Since the disease’s first major outbreak, in England in 1992, 180,000 cases have been discovered in countries across Europe. The disease, which destroys a cow’s central nervous system, doesn’t directly affect human beings.

Scientists discovered that the disease was transferred when cows ate the ground-up carcasses of cows that had died from the disease earlier.

As a result, a number of countries, including Germany at the end of 2000, began outlawing the practice. The strategy has worked. England, which in 1996 implemented among the strictest feeding laws, reported just four new cases.

Some farmers tired of BSE regulations

But there is indication that farmers are beginning to tire of the strict requirements. Some in Germany’s agricultural organizations and the powerful farmer’s lobby have begun to view mad cow disease as a media-hyped issue that doesn’t carry any real danger.
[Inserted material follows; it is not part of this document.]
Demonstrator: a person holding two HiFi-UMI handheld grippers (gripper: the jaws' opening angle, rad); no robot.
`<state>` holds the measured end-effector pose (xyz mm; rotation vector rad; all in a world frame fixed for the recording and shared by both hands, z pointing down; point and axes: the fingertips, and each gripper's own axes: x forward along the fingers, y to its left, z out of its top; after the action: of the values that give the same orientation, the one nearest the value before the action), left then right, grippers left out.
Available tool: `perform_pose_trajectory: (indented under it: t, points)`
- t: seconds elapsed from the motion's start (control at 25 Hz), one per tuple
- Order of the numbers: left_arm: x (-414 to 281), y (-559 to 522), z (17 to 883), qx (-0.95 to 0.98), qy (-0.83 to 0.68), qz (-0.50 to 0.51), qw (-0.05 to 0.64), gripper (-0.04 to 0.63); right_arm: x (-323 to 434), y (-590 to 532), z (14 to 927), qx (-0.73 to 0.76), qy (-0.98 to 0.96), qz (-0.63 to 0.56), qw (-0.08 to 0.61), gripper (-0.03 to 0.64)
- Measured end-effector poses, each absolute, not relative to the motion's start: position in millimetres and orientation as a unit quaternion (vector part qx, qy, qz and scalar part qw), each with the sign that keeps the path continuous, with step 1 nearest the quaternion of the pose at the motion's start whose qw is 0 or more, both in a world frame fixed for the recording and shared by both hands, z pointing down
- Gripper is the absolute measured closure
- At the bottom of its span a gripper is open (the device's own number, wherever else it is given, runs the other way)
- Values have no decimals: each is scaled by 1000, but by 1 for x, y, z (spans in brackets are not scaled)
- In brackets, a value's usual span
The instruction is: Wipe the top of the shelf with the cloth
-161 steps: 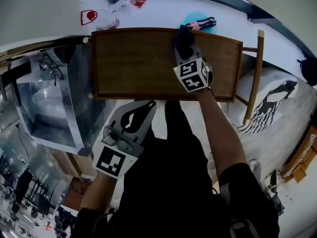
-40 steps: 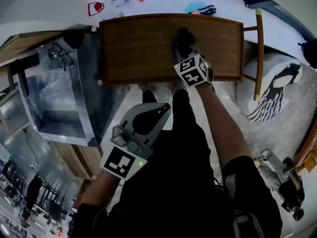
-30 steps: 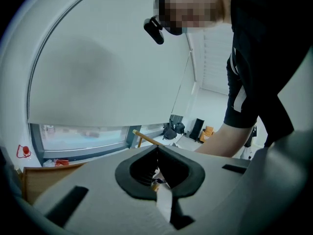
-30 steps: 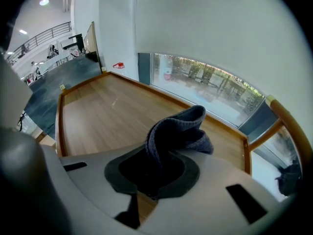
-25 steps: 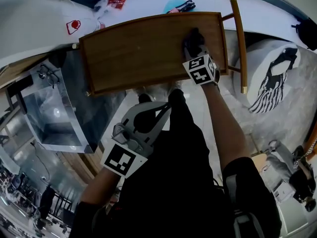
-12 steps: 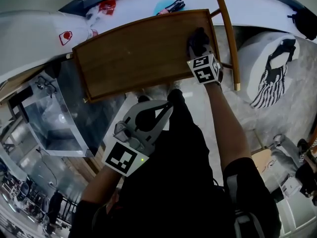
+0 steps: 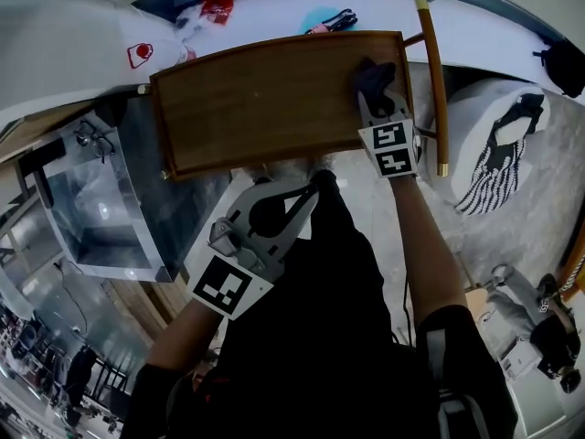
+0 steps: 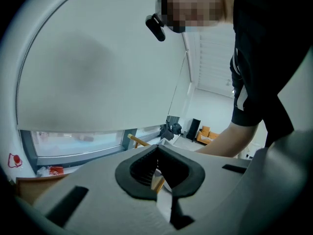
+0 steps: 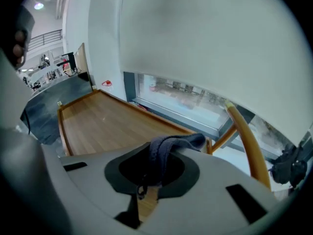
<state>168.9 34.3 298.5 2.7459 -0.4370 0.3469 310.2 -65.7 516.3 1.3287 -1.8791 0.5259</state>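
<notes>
The wooden shelf top (image 7: 265, 108) has a raised rim and fills the upper middle of the head view. My right gripper (image 7: 371, 88) rests at its right end, shut on a dark blue-grey cloth (image 7: 369, 73) that lies bunched on the wood. In the right gripper view the cloth (image 9: 166, 148) hangs pinched in the right gripper (image 9: 164, 153), with the shelf top (image 9: 105, 119) stretching off to the left. My left gripper (image 7: 309, 190) hovers in front of the shelf, close to my body, shut and holding nothing. The left gripper (image 8: 157, 155) points up and away from the shelf.
A wooden bar (image 7: 430, 80) runs along the shelf's right end. To the left stands a metal box (image 7: 101, 218) with eyeglasses (image 7: 91, 137) on it. Behind the shelf a white sill (image 7: 274, 3) holds a red packet (image 7: 218, 9) and a teal object (image 7: 322, 18). A white, black-patterned cushion (image 7: 498, 158) lies on the right.
My right gripper has slid the cloth from the middle of the shelf top to its right end. The left gripper has stayed by my body.
</notes>
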Motion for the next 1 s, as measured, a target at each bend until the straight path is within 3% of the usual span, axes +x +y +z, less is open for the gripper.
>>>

"The motto of everything can stay that way it was, is once again appearing among the organizations," Bärbel Höhn, the agricultural minister of the German state of North- Rhine Westphalia, told the Tagesspiegel.

Farmers seem more interested in trying to maintain the consumer trust it worked hard to win back.

Recent statistics showed that the disease has put an expected dent into meat consumption in the country. Last year the amount of meat consumed per person dropped 900 grams to 90. 5 kilograms. Beef consumption took an especially sharp downturn, with 70 percent less being consumed this year than last year.

Though there are reports that many restaurants have once again begun serving German beef, there is still a long way to go.